I did a beginners course and then joined as a member After a few months an opportunity came up to help out with some of the events that we do. I needed some extra work at the time and so took the plunge…


What’s the best part of the job?

When a beginner on a course starts to do well and really surprise themselves with their shooting. Their face is a real picture and you can see their enthusiasm and confidence increase ten-fold. There’s no substitute for that. Did I also mention going to the pub for a proper session after the Saturday shoot ?


What’s the worst part of the job?

Truly ? There is no ‘worst’ part about the job for me at all. I really mean that. It’s an unusual and quirky job to have which suits me well and it’s also help me to develop as a person ( for the better, I hope ! )


What’s the one bit of advice you’d give to someone thinking of taking up archery?

Just relax and enjoy yourself as you take part in an ancient skill that is part of our DNA. If you have interest and enjoyment then you’re halfway there…


What’s your best archery story?

One day I went in to have a shoot, but my antiquated old bow was shooting a bit weird and I had to re-set my site to a position that I never have it in and everything just felt a bit odd about it. Then, all of a sudden, I Robin-Hooded an arrow. Joy and amazement !

After posing for the obligatory pics I pulled the arrows out and walked back to the line to have my initial feeling of elation replaced by face-palming embarrassment as I discovered that I’d put my bow limbs on upside down. Go figure…


Diccon montage

Meet the Instructors – Roger Huggins

We thought we’d start a new ‘occasional series’ of blog posts getting to know a bit about the 2020 Archery instructors. We asked a few general questions and we also asked them what advice they’d most like to pass onto beginners and club members. We’re starting with Roger Huggins who leads at the club on a Monday evening and Sunday afternoon. He also does loads of our great archery corporate events / stag do’s and he is a regular assisting at Junior club on a Saturday morning. Over to the questions….


How long have you been shooting for?

Roger with longbow

I’ve been shooting since the year 2000, although I stopped shooting for about 7 years in the middle of that. So about 7 years in total.


How did you get started shooting?


When I started university I had the opportunity to try lots of different sports but archery was the one that I came back to again and again.


What do you remember feeling stuck with when you first got started / what was the hardest thing?

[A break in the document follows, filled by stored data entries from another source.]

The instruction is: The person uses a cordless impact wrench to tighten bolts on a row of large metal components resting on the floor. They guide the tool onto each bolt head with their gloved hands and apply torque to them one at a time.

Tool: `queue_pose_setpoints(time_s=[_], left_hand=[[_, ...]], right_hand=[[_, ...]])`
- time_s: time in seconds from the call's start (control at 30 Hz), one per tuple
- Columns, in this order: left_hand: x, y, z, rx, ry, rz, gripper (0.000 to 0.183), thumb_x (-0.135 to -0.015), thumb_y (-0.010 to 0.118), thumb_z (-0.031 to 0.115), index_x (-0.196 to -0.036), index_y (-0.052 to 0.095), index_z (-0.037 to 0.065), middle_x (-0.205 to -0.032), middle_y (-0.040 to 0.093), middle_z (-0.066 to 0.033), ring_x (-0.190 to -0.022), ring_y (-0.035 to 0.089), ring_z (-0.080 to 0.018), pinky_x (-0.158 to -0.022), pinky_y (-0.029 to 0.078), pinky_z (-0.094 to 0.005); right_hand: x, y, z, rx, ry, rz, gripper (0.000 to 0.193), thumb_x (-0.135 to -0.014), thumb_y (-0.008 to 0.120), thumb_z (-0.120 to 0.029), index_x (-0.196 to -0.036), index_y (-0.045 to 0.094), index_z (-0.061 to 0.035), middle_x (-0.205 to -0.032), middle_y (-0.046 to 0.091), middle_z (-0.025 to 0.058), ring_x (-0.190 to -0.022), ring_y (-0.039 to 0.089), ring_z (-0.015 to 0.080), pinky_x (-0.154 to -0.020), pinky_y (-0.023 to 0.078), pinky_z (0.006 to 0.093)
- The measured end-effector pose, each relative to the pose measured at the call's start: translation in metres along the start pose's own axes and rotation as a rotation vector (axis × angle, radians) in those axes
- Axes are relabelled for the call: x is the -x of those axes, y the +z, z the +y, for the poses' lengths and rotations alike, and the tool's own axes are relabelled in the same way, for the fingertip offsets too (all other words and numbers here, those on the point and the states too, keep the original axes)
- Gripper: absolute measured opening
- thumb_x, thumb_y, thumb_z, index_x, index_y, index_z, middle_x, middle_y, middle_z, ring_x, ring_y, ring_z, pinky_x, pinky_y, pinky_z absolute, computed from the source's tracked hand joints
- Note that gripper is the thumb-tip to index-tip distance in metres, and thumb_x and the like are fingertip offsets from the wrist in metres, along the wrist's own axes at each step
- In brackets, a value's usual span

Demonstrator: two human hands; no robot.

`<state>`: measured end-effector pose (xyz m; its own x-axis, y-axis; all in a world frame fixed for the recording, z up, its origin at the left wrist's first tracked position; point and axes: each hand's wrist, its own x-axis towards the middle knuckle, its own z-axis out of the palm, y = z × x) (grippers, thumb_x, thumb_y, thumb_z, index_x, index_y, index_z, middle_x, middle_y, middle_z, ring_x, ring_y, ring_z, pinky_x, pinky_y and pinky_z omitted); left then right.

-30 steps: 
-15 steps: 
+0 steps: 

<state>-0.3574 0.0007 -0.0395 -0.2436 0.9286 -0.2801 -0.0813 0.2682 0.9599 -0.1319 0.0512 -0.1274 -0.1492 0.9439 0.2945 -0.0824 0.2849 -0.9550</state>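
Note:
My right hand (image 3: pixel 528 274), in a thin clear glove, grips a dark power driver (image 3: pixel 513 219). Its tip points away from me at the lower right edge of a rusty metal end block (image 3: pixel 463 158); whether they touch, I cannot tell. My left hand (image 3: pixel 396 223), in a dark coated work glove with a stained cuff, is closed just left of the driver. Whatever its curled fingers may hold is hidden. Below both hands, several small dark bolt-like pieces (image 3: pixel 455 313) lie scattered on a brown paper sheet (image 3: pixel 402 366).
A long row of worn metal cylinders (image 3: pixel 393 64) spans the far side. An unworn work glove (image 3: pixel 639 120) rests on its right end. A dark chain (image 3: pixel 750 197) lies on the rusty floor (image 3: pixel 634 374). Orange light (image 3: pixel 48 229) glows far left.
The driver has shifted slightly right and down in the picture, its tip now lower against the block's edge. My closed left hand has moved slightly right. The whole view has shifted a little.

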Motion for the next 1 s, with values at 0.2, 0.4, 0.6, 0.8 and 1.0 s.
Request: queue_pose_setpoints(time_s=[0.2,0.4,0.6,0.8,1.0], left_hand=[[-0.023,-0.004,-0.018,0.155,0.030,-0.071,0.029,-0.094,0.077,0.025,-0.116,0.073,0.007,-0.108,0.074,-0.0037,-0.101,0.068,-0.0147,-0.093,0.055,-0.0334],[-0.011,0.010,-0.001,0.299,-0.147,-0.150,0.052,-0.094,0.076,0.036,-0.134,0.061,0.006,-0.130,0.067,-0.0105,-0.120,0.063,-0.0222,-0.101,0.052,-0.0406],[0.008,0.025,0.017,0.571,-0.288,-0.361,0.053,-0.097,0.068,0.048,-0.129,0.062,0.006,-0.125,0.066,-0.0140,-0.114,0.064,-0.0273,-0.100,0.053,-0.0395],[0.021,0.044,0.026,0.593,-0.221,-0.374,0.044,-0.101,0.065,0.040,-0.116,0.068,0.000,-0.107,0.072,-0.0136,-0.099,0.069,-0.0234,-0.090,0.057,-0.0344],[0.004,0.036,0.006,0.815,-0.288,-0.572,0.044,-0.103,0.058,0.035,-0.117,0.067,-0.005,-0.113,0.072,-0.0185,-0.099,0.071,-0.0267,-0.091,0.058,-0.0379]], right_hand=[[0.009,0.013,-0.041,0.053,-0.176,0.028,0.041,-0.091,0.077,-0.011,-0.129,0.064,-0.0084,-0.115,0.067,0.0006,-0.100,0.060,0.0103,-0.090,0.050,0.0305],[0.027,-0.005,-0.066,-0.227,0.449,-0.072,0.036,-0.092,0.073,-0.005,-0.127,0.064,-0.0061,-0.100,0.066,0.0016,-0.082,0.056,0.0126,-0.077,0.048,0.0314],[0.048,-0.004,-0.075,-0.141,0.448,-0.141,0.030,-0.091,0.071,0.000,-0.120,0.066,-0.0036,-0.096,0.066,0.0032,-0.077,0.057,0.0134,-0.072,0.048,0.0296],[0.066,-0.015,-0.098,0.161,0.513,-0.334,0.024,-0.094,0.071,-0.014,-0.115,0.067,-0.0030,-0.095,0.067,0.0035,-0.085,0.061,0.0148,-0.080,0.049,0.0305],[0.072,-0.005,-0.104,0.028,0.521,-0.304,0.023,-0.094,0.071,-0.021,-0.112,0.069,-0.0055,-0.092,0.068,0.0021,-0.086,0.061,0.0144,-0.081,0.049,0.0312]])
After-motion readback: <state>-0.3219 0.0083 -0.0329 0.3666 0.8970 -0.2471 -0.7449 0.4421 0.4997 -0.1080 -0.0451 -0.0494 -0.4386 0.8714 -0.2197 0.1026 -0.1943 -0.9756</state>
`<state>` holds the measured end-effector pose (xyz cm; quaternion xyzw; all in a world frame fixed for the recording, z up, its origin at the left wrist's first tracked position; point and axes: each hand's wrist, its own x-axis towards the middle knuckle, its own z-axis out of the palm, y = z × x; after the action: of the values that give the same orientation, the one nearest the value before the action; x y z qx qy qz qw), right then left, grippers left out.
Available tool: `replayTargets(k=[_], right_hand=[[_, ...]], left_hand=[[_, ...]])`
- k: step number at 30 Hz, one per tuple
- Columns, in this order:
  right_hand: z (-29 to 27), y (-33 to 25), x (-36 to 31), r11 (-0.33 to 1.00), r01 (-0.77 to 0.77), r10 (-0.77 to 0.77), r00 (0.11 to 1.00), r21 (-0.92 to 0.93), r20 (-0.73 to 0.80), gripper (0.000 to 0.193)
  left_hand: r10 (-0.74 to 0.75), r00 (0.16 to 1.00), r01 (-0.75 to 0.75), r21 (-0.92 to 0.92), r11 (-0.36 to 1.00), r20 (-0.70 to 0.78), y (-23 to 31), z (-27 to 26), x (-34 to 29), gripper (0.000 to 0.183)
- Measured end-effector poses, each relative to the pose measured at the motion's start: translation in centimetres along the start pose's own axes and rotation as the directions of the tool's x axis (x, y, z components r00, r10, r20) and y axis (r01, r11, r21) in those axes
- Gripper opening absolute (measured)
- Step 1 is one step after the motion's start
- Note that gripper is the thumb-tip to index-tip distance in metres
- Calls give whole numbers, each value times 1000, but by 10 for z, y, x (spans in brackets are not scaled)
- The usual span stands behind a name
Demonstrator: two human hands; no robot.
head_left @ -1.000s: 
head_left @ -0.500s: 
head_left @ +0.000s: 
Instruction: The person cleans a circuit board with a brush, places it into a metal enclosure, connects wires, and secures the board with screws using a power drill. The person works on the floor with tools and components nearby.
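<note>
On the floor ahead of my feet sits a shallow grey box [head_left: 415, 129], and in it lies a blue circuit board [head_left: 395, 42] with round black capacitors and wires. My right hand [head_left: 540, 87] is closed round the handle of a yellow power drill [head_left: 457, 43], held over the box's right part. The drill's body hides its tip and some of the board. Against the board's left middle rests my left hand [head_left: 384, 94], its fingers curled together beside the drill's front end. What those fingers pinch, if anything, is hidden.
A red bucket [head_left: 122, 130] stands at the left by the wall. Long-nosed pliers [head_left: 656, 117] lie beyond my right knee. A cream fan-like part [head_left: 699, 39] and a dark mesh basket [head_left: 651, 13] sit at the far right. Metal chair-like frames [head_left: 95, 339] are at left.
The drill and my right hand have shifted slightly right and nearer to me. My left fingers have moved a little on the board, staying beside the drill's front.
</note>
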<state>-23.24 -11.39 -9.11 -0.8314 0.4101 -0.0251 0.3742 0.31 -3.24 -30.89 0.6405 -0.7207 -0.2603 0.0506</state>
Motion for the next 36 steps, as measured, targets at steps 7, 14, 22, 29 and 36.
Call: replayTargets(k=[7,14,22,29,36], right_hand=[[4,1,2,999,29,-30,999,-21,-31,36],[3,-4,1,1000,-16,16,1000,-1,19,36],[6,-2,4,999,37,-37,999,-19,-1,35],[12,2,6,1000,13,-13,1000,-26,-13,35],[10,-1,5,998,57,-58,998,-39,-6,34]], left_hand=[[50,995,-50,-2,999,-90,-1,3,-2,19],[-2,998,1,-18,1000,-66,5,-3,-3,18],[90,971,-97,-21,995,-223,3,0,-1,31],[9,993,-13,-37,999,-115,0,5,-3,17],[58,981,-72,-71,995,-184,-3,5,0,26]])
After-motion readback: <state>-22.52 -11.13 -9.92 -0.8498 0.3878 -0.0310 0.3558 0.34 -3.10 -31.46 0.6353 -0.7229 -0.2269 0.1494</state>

It’s hard to remember that far back, but my release has always caused me problems. It causes lots of people problems because problems with release are usually caused by other problems so focusing on it in isolation is usually not that helpful. It’s not until I focused on my posture and form that I’ve become happy with my release.


When did you get into coaching?


I started coaching about 3 years ago and haven’t thought about much else since!


What’s the best part of the job?


The best part is when an archer looks effortless when shooting. As a coach you can’t help but notice when, and usually why, someone is struggling. But when an archer just flows through their shot and they’re in perfect harmony it’s a beautiful thing to behold and an even better thing to feel. I always want people to feel that feeling and when you see someone achieve it it’s wonderfully satisfying.


What’s the one bit of advice you’d give to someone thinking of taking up archery?


When you go on a course make use of the instructor and ask lots of questions. That’s their job and they will most likely enjoy talking about archery as much as me! You and the rest of the class will get more out of the course this way and you will all come out of it with a better understanding and skill level.


Anything else you’d like to share?


Have fun! Find what you enjoy most about archery and do that. Try and shoot different types of bows, different rounds, different disciplines and try a competition or two. If you mostly like chatting to your friends at the club make sure you go to  the same sessions as your friends.


And if you get stuck ask for advice, either from a coach of from an experienced archer, most clubs are pretty sociable and help is usually easier to find than you might think.